L. 645.  >
À André Falconet,
le 19 octobre 1660

Monsieur, [a][1]

Le cardinal Mazarin [2] a été purgé [3] fort heureusement et il se porte mieux. On cherche de nouveaux moyens d’amasser de l’argent : on casse dix compagnies du régiment des gardes et on va ôter les gages des officiers, ne leur en laissant qu’un quartier, excepté aux officiers des cours souveraines ; [1][4] on met aussi un impôt nouveau sur le vin [5] et sur tous les bateaux qui arrivent au port chargés de diverses marchandises ; et de tout cela grandes plaintes. On dit que ce sont les fruits de la paix [6] et du mariage, [7] et qu’il n’en faut rien espérer davantage tandis que nos affaires sont entre les mains du Mazarin. La Sainte Écriture nous menace de trois choses si nous mettons Dieu en colère, savoir de nous faire tomber entre les mains d’un enfant, d’une femme ou d’un étranger ; [2][8] Dieu soit loué, nous n’en sommes pas loin, sans ce qui peut arriver. Tacite [9] a dit quelque part : Non esse diis securitatem nostram, esse ultionem ; [3] mais enfin le mauvais temps finira, ou par notre mort ou par celle de ceux qui en sont la cause. [10]

Mais voilà que je reçois la vôtre par laquelle j’apprends que vous êtes aux champs en meilleure santé, utinam in dies adaugeatur[4] Noël Falconet [11] prend plaisir à l’étude. Il a aujourd’hui assisté à la dernière leçon d’ostéologie [12] chez M. Emmerez, [5][13][14] qui lui montrera aussi les bandages et l’anatomie [15] sur le premier corps qu’il pourra avoir. J’ai ici traité un épicier de Lyon nommé M. Claret, [16] oncle du jeune Tisseur ; j’en ai donné la pratique à M. Emmerez, qui l’a saigné et dont il se loue fort. Ledit Claret n’a guère été malade, il m’a dit que M. Garnier [17] est son médecin et son allié à cause de feu M. de Lamonière, [18] duquel il est gendre. [6] Il n’y a point de lieu plus propre pour passer docteur Noël Falconet qu’Angers [19] où j’ai tout crédit. Delà il passera en Berry, à Nevers, [20] à Roanne, [21] à Lyon où vous le ferez encore un peu étudier auprès de vous et le ferez agréger.
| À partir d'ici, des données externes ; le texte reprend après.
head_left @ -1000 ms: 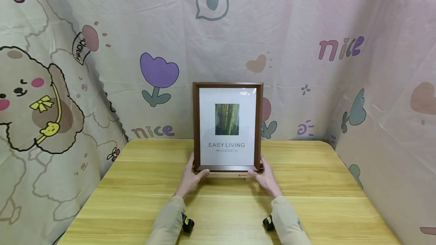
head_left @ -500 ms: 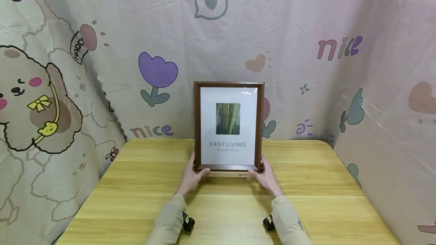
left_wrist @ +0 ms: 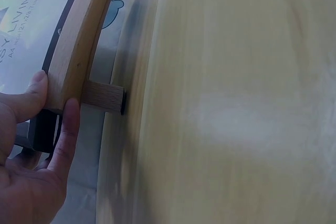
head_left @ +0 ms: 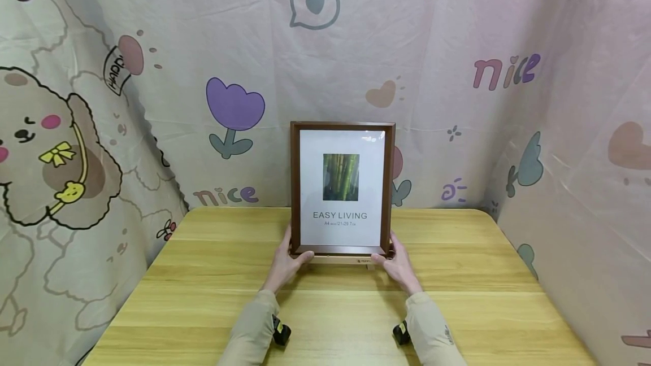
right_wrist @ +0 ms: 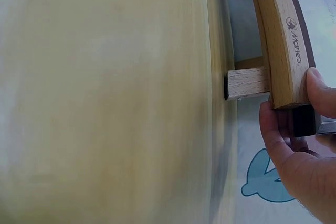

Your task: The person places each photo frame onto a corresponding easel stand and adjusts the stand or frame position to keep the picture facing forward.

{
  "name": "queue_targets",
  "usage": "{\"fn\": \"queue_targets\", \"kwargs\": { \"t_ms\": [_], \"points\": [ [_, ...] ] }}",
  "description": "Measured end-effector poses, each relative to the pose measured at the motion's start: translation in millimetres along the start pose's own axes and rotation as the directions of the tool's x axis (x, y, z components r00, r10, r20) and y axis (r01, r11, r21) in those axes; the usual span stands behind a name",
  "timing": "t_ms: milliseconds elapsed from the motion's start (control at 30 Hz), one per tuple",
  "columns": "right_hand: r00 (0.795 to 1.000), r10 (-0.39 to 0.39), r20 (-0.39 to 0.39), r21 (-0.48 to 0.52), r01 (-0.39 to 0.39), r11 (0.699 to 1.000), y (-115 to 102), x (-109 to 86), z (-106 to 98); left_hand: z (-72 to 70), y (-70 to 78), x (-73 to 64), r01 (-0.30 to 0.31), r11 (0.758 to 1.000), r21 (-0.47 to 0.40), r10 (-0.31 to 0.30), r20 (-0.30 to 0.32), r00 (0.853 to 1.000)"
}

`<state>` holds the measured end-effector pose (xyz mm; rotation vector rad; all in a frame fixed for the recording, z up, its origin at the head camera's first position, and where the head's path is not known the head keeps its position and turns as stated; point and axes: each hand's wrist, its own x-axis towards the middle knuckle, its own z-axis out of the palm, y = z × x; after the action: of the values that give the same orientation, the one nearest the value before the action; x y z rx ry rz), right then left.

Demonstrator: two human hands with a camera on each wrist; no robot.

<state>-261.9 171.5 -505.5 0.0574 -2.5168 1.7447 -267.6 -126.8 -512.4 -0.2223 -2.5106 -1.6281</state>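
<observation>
A brown picture frame point(head_left: 342, 230) with a bamboo picture and the words EASY LIVING stands nearly upright on the pale wooden ledge point(head_left: 333, 260) of a small easel. At its lower left corner, my left hand point(head_left: 282, 264) grips the frame, thumb in front and fingers around the side and back. My right hand point(head_left: 399, 267) holds the lower right corner the same way. In the left wrist view, the forefinger touches the end of the ledge point(left_wrist: 79, 40). A short easel leg point(right_wrist: 248, 82) shows below the ledge in the right wrist view. The easel's back is hidden.
The wood-grain table point(head_left: 335, 304) carries the easel. A printed cloth point(head_left: 325, 72) hangs behind and along both sides, close to the table's far edge. Black wrist cameras point(head_left: 281, 332) sit at both sleeves.
The picture frame has shifted very slightly to the right in the head view, while the backdrop has drifted slightly left. Both hands keep their hold at the lower corners.
</observation>
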Motion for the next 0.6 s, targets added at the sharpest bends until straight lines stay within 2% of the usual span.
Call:
{"fn": "queue_targets", "kwargs": {
  "t_ms": [600],
  "points": [
    [1.0, -0.014, -0.004, -0.023, 0.014, 1.0, 0.5, -0.5, 1.0, -0.3, 0.0, -0.9, -0.024, 1.0, -0.002, 0.024, -0.002, 1.0]
  ]
}}
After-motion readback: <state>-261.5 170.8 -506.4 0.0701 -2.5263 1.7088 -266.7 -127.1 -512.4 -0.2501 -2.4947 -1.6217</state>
Et je pense qu’il nous convient faire ainsi puisqu’il n’importe d’où l’on soit docteur pour être agrégé en votre Collège ; [22] mais il faudra avoir l’œil sur le jeune homme, de peur qu’il ne s’échappe, ut solent adolescentuli[7] Vous savez que l’occasion fait le larron et qu’elle guérit plus de malades que toute la science du monde. Imberbis iuvenis custode remoto gaudet equis, etc.[8][23] pour n’en pas soupçonner d’autres.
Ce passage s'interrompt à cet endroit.